THE TASK ::
Write out again, word for word, the lines below from the line that holds "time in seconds" through the line that holds "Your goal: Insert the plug", omitting pictures.

═══ DATA FOR ANALYSIS

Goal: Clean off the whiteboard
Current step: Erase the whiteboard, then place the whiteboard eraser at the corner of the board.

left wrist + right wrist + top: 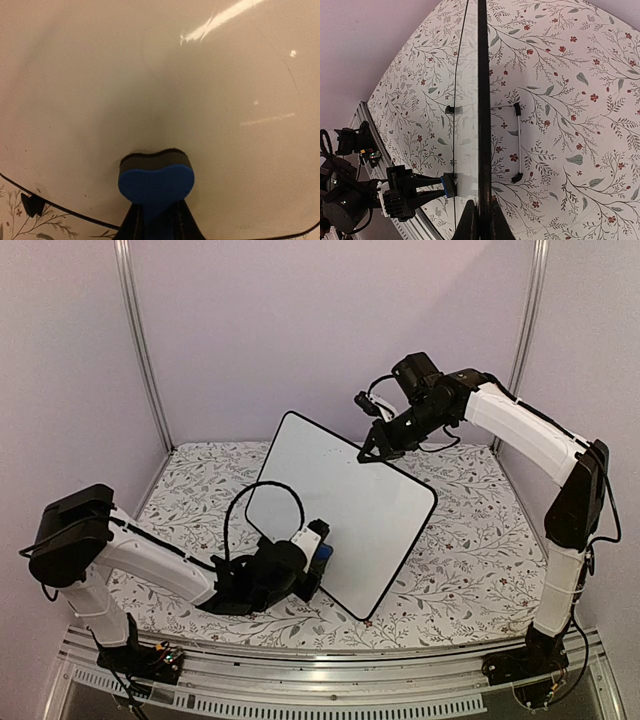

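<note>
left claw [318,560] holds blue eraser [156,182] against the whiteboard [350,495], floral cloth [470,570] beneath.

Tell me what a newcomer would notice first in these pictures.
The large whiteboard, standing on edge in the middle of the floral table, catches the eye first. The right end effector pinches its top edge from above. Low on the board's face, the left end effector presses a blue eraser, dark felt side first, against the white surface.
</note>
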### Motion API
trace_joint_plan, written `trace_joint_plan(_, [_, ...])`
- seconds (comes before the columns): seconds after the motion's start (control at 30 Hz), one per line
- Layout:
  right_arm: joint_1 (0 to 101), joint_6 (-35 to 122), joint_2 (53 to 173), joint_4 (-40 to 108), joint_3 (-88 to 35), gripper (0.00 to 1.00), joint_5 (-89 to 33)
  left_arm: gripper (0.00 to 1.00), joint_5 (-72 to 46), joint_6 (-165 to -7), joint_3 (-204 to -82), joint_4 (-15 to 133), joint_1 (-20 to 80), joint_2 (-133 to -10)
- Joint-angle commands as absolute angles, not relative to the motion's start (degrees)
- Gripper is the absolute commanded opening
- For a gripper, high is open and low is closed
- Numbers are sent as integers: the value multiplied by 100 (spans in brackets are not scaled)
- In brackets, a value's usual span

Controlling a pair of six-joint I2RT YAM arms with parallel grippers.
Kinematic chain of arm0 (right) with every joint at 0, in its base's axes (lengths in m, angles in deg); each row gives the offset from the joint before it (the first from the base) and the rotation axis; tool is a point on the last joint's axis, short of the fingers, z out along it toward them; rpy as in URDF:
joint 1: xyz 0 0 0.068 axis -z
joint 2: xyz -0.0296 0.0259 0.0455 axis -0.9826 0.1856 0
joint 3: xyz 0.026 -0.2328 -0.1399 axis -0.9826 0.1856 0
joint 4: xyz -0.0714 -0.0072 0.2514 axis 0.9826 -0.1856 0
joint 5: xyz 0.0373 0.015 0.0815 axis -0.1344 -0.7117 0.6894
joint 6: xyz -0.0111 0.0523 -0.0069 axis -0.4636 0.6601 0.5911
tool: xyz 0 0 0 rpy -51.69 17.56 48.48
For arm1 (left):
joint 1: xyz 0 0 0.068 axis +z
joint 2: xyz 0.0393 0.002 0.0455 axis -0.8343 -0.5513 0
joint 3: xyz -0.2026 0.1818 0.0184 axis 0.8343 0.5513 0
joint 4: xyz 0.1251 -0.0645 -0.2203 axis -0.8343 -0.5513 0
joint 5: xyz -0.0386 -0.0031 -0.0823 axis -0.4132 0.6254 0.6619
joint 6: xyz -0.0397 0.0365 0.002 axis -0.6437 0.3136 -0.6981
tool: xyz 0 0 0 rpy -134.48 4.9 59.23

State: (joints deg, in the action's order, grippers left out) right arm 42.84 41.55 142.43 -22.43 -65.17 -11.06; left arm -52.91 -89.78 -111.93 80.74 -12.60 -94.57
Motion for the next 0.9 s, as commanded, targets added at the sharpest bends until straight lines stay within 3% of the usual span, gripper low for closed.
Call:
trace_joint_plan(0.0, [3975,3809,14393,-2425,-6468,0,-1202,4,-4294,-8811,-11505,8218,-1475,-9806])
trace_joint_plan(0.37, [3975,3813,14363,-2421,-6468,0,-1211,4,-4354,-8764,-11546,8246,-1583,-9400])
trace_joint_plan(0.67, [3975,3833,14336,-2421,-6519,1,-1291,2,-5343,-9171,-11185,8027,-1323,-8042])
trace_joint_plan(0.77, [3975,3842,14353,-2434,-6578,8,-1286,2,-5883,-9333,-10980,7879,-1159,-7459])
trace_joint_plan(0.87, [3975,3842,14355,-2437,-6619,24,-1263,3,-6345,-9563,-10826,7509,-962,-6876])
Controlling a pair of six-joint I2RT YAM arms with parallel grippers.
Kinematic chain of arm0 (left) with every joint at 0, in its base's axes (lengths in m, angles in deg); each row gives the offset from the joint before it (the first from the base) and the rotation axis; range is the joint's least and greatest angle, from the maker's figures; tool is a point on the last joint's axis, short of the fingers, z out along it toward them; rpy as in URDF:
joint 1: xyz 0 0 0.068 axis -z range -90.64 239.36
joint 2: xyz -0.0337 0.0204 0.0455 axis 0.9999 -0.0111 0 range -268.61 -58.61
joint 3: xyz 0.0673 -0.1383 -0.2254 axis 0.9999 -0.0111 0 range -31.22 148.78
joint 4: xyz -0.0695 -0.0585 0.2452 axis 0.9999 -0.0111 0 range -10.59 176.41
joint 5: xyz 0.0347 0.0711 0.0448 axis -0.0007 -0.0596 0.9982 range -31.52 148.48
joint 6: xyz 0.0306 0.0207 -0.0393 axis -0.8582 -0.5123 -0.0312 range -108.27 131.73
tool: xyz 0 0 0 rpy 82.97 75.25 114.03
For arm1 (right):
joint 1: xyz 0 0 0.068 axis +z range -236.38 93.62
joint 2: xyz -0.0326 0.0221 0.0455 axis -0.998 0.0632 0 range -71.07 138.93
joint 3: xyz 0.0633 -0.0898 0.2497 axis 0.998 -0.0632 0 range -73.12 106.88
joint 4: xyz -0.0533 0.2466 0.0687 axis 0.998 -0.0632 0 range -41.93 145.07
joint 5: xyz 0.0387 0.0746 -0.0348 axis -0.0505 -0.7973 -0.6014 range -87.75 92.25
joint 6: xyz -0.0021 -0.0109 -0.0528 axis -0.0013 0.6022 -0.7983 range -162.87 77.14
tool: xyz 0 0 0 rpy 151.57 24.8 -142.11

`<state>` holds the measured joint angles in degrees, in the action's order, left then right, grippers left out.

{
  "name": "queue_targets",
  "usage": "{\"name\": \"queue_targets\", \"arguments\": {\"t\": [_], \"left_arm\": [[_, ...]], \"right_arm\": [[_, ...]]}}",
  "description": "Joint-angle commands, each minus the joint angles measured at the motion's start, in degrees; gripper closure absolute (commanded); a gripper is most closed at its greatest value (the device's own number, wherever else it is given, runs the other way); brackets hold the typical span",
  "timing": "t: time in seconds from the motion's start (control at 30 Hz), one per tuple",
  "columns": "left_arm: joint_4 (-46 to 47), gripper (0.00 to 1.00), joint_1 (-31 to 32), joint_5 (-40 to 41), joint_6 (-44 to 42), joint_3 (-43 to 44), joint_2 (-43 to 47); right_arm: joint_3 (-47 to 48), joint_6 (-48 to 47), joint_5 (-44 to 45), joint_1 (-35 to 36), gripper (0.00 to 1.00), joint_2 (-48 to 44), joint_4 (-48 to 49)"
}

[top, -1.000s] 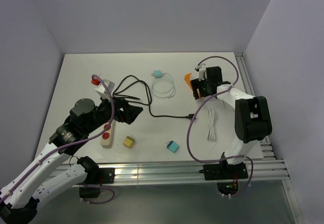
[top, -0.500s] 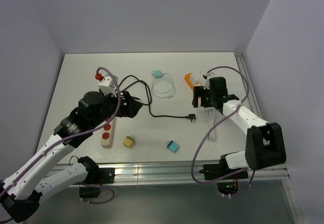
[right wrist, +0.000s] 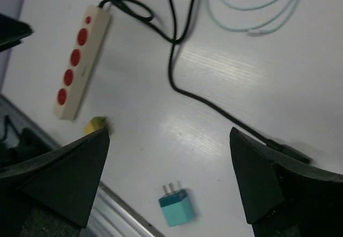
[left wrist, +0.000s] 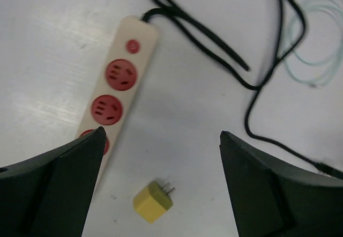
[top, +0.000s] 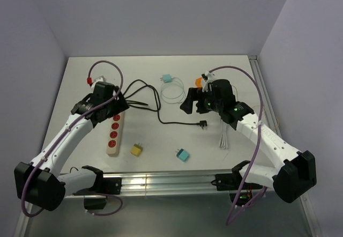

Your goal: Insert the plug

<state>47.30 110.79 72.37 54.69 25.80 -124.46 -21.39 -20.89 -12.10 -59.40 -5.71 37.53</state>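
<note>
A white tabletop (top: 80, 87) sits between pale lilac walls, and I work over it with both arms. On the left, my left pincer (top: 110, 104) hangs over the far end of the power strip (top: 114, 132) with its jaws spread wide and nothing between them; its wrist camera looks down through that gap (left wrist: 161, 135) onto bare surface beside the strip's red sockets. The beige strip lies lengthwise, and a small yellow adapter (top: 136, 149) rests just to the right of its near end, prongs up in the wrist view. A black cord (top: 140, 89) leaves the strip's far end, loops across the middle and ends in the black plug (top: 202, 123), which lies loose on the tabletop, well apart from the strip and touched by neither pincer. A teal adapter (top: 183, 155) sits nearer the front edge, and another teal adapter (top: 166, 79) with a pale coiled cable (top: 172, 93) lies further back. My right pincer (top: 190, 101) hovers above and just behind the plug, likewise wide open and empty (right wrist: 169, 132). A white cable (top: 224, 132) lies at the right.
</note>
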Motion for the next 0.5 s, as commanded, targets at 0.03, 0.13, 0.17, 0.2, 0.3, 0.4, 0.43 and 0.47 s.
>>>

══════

EXERCISE SOLUTION ::
  "timing": "t: time in seconds from the motion's start (control at 30 Hz), one per tuple",
  "columns": "left_arm: joint_4 (-46 to 47), gripper (0.00 to 1.00), joint_1 (-31 to 32), joint_5 (-40 to 41), joint_6 (-44 to 42), joint_3 (-43 to 44), joint_2 (-43 to 47); right_arm: joint_3 (-47 to 48), joint_6 (-48 to 47), joint_5 (-44 to 45), joint_1 (-35 to 36), gripper (0.00 to 1.00), joint_2 (-48 to 44), joint_4 (-48 to 49)"
}

[top, -1.000s] 
[top, -0.500s] 
[right wrist, +0.000s] 
[left wrist, +0.000s] 
[top, +0.000s] 

Your goal: Insert the plug

That concludes the response.